Yngvar cerró los ojos y soltó aire poco a poco. Los volvió a abrir cuando el conductor dio un frenazo en la rotonda junto a Oslo City. Un jovenzuelo en un Golf desvencijado los adelantó a toda velocidad.

– Cambio de planes -dijo Yngvar, abatido-. Llévame a la Comisaría General. Hay quien piensa que este día todavía no ha sido lo bastante largo. -Le rugieron las tripas. Yngvar se acarició la barriga y sonrió al conductor a modo de disculpa-. Y para en una gasolinera -añadió-. Tengo que comerme una salchicha… o tres.

Capítulo 21

Adallah al-Rahman tenía hambre, pero aún tenía un par de cosas que hacer antes de tomar la última comida del día. Primero quería ver a su hijo menor.

Rashid dormía profundamente, con un caballito de peluche bajo el brazo. El chico por fin había podido ver la película con la que andaba dando la lata y estaba tumbado boca arriba, con las piernas separadas y expresión de total satisfacción. Hacía un buen rato que se había deshecho de la manta. El pelo negro azabache le había crecido demasiado. Los rizos parecían regueros de graso petróleo contra la seda blanca.

Abdallah se arrodilló y arropó al chico con delicadeza. Lo besó en la frente y le colocó mejor el caballito.

Habían visto La jungla de cristal, protagonizada por Bruce Willis.

La película, que tenía ya casi veinte años, era la favorita de Rashid.
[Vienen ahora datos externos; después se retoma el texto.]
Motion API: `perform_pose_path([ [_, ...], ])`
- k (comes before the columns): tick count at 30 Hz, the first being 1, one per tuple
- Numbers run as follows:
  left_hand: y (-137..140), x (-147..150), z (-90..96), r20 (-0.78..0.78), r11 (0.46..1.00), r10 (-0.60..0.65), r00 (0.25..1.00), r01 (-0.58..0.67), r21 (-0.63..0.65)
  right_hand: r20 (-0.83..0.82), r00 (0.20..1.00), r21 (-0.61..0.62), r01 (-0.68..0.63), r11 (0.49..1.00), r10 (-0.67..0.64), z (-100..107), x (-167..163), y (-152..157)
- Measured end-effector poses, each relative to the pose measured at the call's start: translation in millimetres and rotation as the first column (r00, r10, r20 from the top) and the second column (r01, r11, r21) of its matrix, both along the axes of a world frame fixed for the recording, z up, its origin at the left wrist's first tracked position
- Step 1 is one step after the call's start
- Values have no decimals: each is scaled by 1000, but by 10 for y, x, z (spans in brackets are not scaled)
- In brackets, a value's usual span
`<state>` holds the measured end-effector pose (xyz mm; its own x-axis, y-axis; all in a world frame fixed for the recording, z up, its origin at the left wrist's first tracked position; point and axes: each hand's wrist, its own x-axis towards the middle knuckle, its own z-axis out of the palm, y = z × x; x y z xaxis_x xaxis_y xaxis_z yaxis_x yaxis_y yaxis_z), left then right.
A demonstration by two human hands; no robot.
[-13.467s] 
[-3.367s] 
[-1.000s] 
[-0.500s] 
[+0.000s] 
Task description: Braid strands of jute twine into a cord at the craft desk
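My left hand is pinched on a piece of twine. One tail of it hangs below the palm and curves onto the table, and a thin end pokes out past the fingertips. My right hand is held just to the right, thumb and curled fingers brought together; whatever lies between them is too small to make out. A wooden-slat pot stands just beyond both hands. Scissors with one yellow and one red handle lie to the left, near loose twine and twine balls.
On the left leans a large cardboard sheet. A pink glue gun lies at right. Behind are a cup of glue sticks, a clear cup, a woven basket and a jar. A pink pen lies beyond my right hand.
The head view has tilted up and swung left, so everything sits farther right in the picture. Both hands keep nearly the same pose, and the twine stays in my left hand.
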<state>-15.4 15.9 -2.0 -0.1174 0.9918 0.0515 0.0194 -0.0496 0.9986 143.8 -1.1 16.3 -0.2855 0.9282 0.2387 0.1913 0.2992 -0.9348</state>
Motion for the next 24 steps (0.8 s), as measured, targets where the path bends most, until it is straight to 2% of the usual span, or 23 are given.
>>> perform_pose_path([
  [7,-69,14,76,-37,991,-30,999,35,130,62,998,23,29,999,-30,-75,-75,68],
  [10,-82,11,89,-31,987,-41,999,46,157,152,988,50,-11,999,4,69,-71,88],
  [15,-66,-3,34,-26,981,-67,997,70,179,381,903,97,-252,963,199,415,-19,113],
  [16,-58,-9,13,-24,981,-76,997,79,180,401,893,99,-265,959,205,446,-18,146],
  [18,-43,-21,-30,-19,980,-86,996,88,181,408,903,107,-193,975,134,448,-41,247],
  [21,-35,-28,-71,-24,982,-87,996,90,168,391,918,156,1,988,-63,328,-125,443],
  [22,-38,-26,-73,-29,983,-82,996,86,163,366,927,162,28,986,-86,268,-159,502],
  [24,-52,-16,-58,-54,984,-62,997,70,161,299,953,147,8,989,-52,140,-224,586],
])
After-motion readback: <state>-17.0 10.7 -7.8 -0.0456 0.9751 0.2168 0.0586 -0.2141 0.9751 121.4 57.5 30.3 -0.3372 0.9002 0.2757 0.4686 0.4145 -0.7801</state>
Ninguno de sus hermanos mayores comprendía por qué. Para ellos estaba completamente pasada de moda, los efectos especiales eran patéticos y el héroe ni siquiera molaba del todo. Para los seis años de Rashid, en cambio, las escenas de acción eran perfectas: eran irreales y le recordaban a los dibujos animados, por eso no asustaban de verdad. Además, en 1998 los terroristas eran europeos. Aún no les había dado tiempo a convertirse en árabes.
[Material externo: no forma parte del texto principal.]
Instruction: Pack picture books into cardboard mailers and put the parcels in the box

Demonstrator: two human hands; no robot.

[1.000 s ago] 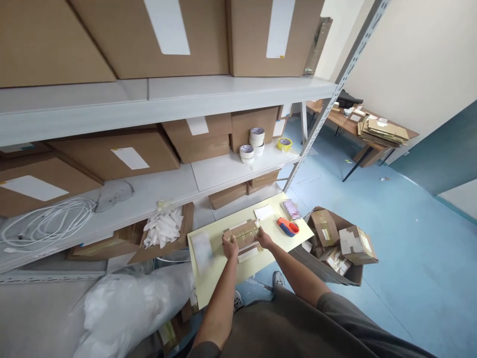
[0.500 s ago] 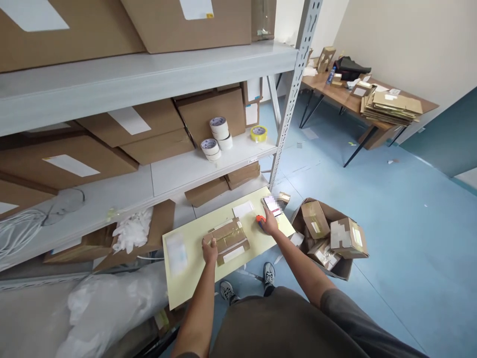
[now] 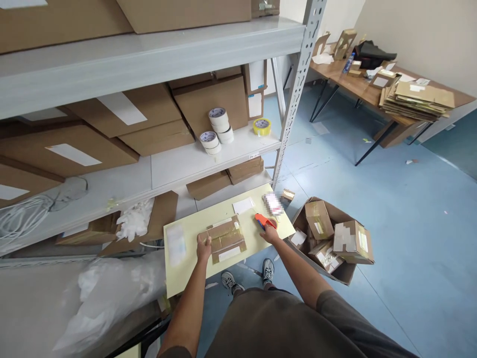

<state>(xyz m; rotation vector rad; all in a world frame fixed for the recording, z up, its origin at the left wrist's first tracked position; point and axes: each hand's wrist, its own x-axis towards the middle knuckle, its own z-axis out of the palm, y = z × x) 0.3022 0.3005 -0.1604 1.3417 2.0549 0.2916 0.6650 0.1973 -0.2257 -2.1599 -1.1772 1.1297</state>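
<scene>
My left hand (image 3: 203,247) grips the left edge of a flat, taped cardboard package (image 3: 225,236), with the thumb on top. The package lies on a pale yellow board (image 3: 186,278) and has clear tape and a white label on it. My right hand (image 3: 270,233) is closed around an orange tape dispenser (image 3: 264,220) with a round end, near the board's right side. Part of the dispenser is hidden by the fingers. Beyond it lies a phone (image 3: 273,204) with a blurred screen. A white paper (image 3: 243,205) sits behind the package.
On the right, a large carton (image 3: 343,274) of taped boxes stands on the floor. Tape rolls (image 3: 219,119) and a yellow tape roll (image 3: 261,126) rest on the metal shelf (image 3: 175,174). Flattened cardboard (image 3: 417,99) is stacked on a brown table (image 3: 343,89).
My right hand has drawn back slightly from the phone, and the orange dispenser now shows more fully. My left hand stays on the package. The view has shifted a little.
</scene>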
Abdallah miró el enorme poster de la película que colgaba sobre la cama. La lamparilla de noche, que Rashid todavía tenía permiso para tener encendida porque le daba miedo la oscuridad, arrojaba una luz débil y rojiza sobre la cara amoratada de Bruce Willis, medio cubierta por el Nakatomi Plaza, una torre en llamas. El actor tenía la boca entreabierta, como embobado, y mantenía la mirada fija en lo impensable: un atentado terrorista en un rascacielos.
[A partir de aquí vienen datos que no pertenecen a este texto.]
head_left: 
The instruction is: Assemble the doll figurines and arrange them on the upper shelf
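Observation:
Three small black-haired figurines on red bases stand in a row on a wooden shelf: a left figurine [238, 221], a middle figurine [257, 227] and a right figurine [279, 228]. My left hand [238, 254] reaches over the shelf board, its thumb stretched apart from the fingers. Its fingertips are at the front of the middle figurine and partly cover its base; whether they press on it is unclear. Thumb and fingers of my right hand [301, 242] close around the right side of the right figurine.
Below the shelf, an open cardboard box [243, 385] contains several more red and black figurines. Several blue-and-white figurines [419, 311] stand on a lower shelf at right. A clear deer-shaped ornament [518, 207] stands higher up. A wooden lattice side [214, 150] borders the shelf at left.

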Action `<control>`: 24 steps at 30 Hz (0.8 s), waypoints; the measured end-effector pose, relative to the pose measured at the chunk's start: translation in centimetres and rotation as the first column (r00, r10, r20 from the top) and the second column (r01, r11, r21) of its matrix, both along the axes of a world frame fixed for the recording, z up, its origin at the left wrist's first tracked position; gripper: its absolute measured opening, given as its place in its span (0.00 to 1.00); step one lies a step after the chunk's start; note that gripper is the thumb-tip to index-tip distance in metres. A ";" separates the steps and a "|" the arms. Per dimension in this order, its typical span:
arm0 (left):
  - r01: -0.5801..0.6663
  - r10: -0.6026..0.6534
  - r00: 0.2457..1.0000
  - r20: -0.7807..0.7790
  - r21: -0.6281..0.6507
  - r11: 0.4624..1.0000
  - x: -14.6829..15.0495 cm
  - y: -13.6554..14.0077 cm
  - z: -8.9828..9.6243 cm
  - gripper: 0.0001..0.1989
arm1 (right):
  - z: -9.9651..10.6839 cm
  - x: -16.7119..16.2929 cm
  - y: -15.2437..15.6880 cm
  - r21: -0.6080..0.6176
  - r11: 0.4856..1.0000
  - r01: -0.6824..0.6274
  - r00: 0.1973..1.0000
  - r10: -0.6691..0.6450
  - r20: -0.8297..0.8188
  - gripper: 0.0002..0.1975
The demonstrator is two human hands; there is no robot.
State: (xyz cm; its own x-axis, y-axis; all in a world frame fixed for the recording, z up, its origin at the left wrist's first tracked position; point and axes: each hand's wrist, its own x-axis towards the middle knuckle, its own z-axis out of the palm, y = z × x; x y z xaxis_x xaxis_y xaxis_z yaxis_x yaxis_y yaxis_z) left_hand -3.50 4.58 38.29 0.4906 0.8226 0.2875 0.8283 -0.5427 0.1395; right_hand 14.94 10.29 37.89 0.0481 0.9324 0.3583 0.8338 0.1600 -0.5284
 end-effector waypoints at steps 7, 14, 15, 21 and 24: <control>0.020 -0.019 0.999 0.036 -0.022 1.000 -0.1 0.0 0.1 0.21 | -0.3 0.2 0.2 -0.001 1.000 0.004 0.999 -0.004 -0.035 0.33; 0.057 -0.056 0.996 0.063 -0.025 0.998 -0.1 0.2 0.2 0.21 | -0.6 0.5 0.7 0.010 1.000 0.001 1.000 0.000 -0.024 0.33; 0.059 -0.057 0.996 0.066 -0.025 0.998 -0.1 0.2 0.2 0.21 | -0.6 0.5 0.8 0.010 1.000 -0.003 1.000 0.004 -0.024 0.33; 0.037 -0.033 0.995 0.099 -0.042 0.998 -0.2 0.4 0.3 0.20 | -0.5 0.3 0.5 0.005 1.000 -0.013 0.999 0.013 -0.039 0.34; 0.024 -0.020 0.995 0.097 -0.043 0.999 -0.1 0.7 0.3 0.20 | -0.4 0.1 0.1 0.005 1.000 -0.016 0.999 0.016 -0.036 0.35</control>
Abdallah se levantó para irse y permaneció un rato de pie en el umbral. En la penumbra, la boca de Bruce Willis se convertía en un gran agujero negro. A Abdallah le pareció percibir en sus ojos los reflejos rojizos de la violenta explosión: una furia incipiente.

El atentado terrorista del 11 de septiembre de 2001 había sido obra de unos locos. Abdallah lo había comprendido de inmediato. Recibió una llamada muy alterada de un contacto en Europa y alcanzó a ver cómo el United Airlines Flight 175 se estrellaba contra la torre sur. La torre norte ya estaba en llamas. Eran algo más de las seis de la tarde en Riad y Abdallah no fue capaz de sentarse.